REQUIREMENT:
Where the string "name" occurs in a line of the data below, that line should be copied.

Data entries:
• • • •
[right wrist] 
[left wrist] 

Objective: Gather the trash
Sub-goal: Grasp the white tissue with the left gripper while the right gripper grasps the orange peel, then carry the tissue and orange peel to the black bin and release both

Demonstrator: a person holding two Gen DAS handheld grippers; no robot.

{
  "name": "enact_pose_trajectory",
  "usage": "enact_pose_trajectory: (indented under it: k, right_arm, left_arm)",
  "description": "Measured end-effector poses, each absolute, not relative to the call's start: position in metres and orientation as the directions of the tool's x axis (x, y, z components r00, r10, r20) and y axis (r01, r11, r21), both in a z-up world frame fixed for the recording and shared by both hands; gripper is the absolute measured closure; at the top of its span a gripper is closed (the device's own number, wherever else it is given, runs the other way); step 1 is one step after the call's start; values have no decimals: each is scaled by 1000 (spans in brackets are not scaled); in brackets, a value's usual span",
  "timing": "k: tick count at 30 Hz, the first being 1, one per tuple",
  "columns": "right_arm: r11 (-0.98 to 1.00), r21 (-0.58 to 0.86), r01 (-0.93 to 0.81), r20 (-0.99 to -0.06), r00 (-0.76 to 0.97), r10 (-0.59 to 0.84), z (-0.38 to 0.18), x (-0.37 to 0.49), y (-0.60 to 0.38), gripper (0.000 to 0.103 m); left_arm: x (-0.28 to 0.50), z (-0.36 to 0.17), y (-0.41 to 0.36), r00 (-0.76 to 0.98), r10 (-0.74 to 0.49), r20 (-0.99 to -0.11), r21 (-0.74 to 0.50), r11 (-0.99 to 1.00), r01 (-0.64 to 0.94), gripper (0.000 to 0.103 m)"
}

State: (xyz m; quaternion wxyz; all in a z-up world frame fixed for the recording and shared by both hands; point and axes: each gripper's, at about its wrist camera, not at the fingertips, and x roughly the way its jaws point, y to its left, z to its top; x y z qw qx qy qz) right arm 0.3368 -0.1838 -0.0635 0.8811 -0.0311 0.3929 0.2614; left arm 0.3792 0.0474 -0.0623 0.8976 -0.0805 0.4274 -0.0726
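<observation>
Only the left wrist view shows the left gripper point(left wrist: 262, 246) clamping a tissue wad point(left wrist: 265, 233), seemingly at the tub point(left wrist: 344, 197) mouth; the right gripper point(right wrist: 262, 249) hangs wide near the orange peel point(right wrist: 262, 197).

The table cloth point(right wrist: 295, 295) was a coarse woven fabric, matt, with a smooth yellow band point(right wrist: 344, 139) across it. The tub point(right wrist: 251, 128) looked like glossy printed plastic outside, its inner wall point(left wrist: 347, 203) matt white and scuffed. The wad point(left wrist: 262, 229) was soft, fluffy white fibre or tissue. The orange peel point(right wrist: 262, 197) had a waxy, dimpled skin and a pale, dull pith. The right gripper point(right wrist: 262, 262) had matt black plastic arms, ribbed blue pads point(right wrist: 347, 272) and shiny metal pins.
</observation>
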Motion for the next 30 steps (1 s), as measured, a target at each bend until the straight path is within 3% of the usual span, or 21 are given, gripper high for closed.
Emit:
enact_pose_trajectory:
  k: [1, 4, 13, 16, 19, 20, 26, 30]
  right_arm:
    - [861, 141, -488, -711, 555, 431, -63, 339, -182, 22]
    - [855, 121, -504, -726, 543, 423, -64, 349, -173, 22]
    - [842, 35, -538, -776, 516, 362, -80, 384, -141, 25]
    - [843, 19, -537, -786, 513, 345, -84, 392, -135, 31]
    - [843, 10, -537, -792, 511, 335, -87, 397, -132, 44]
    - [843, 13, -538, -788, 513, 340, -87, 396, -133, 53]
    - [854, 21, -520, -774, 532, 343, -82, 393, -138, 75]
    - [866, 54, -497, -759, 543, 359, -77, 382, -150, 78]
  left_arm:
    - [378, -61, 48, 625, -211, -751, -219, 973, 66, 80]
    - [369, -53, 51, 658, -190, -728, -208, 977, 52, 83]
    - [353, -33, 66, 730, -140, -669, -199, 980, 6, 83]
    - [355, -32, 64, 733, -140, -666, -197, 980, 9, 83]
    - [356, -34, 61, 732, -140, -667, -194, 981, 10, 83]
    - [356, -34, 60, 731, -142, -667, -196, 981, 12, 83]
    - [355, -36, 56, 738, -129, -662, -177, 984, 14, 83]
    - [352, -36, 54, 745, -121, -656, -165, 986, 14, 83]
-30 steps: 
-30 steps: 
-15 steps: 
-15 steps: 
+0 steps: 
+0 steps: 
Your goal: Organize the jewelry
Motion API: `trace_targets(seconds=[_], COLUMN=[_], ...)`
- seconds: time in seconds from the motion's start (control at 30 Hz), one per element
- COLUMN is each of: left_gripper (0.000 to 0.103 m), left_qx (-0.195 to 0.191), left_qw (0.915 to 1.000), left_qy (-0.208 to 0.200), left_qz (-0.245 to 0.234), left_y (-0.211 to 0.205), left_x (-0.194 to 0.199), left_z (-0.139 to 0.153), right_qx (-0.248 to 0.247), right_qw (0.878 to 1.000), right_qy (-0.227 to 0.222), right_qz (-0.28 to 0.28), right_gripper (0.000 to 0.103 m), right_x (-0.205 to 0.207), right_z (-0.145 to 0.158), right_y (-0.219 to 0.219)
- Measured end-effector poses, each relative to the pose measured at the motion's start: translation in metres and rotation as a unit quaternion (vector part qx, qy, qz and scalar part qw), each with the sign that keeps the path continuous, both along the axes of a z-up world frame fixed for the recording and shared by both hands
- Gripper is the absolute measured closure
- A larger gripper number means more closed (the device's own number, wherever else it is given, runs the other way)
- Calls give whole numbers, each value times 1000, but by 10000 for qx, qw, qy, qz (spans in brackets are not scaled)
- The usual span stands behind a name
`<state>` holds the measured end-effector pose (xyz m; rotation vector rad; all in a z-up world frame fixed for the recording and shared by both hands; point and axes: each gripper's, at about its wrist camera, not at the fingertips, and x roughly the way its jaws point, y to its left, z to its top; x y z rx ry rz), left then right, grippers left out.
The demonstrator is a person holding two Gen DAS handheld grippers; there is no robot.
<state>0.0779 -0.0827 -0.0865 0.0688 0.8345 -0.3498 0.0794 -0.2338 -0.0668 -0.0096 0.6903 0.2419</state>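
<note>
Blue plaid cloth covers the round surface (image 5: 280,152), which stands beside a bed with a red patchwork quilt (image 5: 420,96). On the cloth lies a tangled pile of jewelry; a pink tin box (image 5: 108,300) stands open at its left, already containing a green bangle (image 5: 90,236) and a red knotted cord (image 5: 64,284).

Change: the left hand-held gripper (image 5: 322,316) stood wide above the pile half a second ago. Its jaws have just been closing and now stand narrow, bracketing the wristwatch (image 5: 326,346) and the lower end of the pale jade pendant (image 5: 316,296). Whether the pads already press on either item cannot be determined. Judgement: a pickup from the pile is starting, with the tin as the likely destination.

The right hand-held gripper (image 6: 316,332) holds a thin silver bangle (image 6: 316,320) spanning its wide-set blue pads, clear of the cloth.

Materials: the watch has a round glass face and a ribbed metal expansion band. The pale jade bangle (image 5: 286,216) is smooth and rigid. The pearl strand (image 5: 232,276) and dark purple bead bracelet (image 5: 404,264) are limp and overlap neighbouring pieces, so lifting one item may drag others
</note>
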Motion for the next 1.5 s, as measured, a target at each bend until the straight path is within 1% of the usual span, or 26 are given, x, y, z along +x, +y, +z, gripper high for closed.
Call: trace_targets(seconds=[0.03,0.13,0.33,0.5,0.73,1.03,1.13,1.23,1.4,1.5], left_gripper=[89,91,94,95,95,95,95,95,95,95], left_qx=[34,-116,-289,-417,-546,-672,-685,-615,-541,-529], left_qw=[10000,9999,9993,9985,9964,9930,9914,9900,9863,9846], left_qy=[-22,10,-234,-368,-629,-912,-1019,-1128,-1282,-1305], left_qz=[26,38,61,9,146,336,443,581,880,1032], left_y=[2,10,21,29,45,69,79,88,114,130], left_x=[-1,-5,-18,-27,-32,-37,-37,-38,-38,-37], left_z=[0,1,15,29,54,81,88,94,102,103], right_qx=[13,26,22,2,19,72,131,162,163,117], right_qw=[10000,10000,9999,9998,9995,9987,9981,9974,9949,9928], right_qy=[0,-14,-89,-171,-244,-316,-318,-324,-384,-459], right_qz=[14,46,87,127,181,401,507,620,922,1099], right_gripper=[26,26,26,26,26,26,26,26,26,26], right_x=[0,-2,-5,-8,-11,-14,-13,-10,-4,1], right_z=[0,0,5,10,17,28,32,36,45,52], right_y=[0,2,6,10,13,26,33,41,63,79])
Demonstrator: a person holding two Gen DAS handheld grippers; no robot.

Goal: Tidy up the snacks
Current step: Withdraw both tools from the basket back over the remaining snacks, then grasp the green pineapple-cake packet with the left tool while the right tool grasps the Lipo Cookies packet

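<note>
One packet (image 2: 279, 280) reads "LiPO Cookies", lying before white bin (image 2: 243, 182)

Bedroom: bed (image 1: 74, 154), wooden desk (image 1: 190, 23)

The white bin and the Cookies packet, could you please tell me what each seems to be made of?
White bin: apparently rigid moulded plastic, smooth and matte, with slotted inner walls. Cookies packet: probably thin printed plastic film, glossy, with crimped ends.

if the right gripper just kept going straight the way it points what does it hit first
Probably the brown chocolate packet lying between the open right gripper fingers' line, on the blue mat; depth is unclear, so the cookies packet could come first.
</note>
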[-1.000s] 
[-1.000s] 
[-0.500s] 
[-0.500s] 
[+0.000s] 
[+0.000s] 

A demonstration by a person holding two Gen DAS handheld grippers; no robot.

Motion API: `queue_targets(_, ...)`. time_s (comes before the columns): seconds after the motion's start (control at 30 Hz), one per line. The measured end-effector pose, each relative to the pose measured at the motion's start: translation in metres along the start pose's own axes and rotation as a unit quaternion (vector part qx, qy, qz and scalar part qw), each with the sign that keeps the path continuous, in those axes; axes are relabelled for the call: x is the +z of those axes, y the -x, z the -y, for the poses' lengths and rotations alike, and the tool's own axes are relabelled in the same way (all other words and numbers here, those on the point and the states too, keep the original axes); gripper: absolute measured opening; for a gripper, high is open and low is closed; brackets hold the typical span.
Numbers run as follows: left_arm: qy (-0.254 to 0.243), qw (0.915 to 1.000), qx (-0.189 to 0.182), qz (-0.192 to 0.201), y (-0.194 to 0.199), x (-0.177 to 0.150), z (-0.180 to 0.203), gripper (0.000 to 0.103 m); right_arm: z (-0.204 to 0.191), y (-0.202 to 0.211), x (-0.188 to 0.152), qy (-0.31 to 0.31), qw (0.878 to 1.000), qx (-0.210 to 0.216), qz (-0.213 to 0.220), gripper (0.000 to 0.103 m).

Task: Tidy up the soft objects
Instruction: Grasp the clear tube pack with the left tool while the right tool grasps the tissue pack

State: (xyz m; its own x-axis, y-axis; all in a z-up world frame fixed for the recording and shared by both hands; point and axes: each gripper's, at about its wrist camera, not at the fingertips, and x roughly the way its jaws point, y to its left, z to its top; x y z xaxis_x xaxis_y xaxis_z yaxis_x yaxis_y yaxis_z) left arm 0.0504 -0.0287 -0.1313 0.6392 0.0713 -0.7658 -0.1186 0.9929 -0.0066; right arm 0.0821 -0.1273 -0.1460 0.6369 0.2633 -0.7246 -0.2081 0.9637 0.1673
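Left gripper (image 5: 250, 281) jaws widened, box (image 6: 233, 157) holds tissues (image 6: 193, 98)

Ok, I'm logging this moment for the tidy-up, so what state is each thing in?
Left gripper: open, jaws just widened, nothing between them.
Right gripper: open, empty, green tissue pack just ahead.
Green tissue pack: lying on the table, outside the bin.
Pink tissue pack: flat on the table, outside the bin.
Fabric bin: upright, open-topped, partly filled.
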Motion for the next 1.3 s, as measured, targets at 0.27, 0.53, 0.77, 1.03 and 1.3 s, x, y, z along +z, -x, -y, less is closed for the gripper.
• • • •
WRITTEN RESPONSE:
  "name": "enact_pose_trajectory",
- The usual span stands behind a name

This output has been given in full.